Abstract 2958: Perindopril Reduces Large Artery Stiffness and Left Ventricular Outflow Tract Diameter in Patients with Marfan syndrome
Introduction: Aortic stiffness is elevated in Marfan syndrome (MFS) contributing to aortic dilatation and rupture, the major cause of premature death in this population. Excessive signalling by the transforming growth factor-β(TGFβ) plays a crucial role in the development of aortic dilatation.
Hypothesis: Given the known beneficial effects of angiotensin converting enzyme (ACE) inhibitors on arterial stiffness, we hypothesised that perindopril therapy would reduce aortic stiffness and attenuate aortic dilatation in MFS patients, possibly through effects on TGFβ signalling.

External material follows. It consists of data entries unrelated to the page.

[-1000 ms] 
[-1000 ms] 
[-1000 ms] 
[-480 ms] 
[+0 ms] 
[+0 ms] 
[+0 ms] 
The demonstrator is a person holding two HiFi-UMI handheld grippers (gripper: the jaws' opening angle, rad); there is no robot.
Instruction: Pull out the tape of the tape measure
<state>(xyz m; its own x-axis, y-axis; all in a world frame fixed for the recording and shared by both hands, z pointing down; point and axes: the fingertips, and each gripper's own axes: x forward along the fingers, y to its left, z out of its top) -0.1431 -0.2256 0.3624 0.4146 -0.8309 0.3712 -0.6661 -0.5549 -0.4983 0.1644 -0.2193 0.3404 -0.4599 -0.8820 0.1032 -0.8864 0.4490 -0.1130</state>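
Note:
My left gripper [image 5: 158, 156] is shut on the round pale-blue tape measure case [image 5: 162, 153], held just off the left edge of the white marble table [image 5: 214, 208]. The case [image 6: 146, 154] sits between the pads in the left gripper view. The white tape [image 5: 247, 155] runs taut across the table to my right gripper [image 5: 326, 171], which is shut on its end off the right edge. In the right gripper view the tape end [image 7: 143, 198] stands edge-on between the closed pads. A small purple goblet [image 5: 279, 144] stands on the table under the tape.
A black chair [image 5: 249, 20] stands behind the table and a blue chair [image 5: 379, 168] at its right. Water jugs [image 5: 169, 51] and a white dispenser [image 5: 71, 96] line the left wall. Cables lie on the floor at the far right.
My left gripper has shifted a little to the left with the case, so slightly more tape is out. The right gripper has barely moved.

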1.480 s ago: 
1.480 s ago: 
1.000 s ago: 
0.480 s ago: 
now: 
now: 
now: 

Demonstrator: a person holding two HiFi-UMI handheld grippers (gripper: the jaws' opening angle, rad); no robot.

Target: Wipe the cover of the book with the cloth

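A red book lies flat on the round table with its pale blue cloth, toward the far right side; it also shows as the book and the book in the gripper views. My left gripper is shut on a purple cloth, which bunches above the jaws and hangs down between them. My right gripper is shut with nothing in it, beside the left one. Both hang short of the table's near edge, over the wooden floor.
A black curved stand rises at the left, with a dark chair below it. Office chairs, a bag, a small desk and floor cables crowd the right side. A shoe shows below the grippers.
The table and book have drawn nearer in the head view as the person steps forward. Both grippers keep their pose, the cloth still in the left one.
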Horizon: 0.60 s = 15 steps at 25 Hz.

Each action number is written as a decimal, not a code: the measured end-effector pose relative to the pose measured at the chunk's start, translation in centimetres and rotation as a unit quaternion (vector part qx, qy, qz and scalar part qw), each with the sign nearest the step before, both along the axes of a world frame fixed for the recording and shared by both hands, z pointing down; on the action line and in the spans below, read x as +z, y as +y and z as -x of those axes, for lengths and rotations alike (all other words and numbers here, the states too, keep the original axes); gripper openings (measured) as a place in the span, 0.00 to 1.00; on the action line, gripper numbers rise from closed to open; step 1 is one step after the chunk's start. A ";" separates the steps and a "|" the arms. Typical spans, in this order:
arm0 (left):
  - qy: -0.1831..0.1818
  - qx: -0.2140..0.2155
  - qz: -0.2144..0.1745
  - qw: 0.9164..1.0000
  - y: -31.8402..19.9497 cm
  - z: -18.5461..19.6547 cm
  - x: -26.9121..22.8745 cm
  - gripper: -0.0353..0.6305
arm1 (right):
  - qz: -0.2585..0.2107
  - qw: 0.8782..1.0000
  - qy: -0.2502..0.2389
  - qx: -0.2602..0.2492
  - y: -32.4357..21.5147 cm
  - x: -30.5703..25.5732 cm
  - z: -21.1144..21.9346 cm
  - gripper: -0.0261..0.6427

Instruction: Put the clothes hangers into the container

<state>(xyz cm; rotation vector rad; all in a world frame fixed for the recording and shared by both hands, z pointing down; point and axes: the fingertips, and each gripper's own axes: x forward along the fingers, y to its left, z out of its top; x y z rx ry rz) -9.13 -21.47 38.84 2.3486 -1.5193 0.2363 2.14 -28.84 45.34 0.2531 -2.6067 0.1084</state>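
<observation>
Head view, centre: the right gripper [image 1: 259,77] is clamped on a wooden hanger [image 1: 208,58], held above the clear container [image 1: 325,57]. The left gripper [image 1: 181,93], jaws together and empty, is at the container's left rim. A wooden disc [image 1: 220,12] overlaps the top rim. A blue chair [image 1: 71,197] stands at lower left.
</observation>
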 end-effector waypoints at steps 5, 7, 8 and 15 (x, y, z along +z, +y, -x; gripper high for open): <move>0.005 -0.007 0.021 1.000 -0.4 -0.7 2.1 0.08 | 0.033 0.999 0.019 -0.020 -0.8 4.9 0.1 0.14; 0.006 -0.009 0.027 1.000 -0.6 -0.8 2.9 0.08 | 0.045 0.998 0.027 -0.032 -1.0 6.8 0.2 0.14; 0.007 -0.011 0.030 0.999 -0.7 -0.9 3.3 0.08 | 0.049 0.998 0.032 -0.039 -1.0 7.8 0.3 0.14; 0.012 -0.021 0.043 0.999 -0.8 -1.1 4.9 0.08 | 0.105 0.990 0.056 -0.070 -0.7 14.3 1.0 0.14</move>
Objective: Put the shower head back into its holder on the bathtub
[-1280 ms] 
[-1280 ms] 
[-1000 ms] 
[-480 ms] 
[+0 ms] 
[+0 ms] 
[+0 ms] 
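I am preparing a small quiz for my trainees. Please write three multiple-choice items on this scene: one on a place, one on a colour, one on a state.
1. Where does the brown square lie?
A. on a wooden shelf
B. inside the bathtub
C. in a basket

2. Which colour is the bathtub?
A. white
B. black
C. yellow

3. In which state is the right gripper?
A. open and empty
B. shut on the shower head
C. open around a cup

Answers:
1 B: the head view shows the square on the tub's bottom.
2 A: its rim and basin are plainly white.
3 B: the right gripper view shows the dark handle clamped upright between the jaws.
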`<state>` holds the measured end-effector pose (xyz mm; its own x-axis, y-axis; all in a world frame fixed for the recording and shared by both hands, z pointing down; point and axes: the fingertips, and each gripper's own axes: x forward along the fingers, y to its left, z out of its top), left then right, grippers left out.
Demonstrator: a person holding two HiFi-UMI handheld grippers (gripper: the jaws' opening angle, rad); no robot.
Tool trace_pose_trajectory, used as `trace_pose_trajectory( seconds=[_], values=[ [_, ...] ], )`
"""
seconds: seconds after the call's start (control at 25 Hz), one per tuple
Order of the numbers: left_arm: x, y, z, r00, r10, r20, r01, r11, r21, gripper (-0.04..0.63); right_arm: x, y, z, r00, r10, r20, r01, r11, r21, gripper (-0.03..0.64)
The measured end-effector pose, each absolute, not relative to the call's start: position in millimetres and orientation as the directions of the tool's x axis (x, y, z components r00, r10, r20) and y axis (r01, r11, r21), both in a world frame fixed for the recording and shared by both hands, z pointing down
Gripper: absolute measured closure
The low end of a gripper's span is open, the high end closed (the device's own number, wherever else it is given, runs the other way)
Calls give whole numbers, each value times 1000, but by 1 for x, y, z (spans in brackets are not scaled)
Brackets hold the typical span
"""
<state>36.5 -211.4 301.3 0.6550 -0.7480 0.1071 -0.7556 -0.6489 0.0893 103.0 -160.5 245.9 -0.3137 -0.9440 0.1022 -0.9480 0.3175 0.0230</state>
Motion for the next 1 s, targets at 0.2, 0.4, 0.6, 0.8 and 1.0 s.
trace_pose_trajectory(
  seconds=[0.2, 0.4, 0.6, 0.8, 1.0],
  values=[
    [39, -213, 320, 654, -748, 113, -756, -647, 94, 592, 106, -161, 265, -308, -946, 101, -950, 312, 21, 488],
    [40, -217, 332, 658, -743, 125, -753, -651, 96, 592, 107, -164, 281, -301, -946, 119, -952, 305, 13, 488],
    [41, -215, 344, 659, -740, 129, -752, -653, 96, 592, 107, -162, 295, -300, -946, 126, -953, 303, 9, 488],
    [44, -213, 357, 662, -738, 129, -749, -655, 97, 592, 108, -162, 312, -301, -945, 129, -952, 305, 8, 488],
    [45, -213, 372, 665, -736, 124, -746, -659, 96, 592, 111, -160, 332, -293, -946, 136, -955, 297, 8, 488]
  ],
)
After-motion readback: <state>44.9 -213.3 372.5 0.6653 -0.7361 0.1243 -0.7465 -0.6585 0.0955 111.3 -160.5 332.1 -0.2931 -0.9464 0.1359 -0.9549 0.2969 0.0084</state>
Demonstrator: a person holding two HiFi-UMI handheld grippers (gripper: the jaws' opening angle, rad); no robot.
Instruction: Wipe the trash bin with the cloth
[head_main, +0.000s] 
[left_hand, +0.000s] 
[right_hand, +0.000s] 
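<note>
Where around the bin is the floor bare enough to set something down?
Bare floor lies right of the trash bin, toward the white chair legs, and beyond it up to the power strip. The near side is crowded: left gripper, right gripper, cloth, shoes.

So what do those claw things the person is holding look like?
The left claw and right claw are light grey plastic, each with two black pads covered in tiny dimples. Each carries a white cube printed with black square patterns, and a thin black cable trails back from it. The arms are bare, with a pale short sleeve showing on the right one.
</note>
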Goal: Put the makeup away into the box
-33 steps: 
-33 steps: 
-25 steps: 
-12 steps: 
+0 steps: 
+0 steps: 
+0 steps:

Methods: 17 MFS patients (aged 33 ± 5) on standard β-blocker therapy were randomised to also receive perindopril (8mg od, n=10) or placebo (n=7) for 24 weeks in a double blind study. Indices of arterial stiffness were assessed globally via systemic arterial compliance (SAC) and augmentation index (AIx), and regionally via central (PWVc) and peripheral (PWVp) pulse wave velocity. Left ventricular outflow tract (LVOT) diameter was assessed via a transthoracic echocardiogram. Venous blood samples were analysed for latent and active TGFβ levels using ELISA.
Results: Perindopril reduced arterial stiffness as indicated by increased SAC (perindopril 62 ± 11% vs placebo -4.30 ± 1%, p<0.0001), reduced AIx (perindopril -23.50 ± 3% vs placebo 3 ± 1%, p<0.0001), reduced PWVc (perindopril -21 ± 2% vs placebo 5 ± 2%, p<0.0001) and PWVp (perindopril -20 ± 2% vs placebo 2 ± 1%, p<0.0001). In addition, perindopril significantly reduced LVOT diameter (perindopril -2.8 ± 0.4mm vs placebo 1.1 ± 0.3mm, p<0.0001). While perindopril marginally reduced mean arterial blood pressure (perindopril -1.3 ± 0.2mmHg vs placebo 0.2 ± 0.5mmHg, p=0.004), importantly, the observed changes in both stiffness (p=0.001– 0.006) and LVOT diameter (p<0.001) remained significant when mean blood pressure was included as a covariate. Finally, perindopril reduced latent TGFβ levels by -14.0 ± 4.5ng/ml when compared to placebo (2.0 ± 2.3ng/ml, p=0.01), and active TGFβ levels by -4 ± 1ng/ml (placebo 3 ± 1 ng/ml, p=0.02).
Conclusions: In conclusion, ACE inhibition reduces aortic stiffness and LVOT diameter in MFS patients possibly through attenuation of TGFβsignalling, and may potentially protect against aortic rupture.